***** Provided records *****

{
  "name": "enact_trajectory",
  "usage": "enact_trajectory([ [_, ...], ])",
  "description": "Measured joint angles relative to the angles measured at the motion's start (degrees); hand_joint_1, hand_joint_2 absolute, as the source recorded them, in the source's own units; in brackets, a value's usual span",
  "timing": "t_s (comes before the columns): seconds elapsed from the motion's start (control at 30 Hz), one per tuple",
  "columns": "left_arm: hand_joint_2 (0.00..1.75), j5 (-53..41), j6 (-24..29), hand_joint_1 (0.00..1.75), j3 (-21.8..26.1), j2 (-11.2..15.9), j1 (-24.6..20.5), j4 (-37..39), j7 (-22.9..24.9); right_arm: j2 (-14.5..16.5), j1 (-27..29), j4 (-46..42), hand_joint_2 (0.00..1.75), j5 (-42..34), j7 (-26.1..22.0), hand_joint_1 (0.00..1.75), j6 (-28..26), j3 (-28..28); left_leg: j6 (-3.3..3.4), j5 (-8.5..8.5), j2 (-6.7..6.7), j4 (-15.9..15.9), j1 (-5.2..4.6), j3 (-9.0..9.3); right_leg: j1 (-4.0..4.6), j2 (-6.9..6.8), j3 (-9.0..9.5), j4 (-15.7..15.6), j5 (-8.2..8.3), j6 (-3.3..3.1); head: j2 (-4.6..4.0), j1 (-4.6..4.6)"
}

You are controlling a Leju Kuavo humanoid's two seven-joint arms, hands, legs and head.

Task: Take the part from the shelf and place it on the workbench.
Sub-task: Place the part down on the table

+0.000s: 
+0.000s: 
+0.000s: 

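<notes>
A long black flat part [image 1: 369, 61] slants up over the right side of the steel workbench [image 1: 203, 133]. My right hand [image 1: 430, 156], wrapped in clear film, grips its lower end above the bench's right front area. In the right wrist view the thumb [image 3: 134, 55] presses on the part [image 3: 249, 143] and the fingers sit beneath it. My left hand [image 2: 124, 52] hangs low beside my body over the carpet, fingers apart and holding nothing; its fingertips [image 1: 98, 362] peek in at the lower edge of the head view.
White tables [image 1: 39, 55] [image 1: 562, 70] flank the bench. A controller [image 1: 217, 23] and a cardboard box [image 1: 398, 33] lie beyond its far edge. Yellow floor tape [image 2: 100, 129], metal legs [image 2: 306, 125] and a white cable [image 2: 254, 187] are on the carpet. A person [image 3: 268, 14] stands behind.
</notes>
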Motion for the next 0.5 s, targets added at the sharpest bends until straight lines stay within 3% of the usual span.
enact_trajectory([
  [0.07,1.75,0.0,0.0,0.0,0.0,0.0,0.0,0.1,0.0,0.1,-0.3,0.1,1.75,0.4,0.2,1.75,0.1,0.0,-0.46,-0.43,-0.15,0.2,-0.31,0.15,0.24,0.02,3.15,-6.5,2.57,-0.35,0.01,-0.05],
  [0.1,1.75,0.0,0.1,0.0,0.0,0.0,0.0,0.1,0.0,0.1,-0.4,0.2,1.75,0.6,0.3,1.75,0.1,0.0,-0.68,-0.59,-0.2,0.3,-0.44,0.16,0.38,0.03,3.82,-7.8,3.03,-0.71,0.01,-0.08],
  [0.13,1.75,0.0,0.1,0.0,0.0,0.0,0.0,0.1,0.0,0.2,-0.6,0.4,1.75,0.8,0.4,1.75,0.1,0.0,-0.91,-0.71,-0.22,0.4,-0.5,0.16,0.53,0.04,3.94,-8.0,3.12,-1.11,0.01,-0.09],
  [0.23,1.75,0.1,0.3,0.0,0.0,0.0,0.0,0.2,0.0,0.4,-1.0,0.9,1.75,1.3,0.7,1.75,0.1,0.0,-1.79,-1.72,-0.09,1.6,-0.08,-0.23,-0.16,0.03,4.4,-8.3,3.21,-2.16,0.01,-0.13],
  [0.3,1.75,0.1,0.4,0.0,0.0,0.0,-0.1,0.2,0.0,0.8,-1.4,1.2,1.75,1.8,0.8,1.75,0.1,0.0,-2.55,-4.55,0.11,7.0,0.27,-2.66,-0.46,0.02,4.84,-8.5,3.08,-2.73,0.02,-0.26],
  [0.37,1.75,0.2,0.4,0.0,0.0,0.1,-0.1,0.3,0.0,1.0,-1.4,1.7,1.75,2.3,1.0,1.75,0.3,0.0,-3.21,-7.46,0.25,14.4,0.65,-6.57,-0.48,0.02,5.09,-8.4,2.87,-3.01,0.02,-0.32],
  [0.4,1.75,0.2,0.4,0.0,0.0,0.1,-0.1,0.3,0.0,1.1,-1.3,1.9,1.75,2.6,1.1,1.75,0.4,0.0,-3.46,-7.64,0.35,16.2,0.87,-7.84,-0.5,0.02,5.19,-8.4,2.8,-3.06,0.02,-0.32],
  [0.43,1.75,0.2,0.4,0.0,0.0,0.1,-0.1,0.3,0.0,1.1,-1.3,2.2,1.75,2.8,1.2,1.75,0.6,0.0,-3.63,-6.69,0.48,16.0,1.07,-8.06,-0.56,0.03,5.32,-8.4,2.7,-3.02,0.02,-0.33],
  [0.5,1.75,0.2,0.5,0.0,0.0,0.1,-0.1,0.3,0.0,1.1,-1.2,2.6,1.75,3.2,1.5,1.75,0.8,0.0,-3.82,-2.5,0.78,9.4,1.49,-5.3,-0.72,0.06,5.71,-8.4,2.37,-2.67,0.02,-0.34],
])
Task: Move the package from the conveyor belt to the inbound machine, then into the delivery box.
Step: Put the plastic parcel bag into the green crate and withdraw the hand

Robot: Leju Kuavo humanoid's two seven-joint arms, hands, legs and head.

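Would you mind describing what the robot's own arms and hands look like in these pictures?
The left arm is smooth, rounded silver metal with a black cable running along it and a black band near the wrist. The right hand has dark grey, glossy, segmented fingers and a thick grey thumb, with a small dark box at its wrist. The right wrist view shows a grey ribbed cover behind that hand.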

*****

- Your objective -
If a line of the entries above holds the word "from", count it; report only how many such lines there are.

- Task output -
3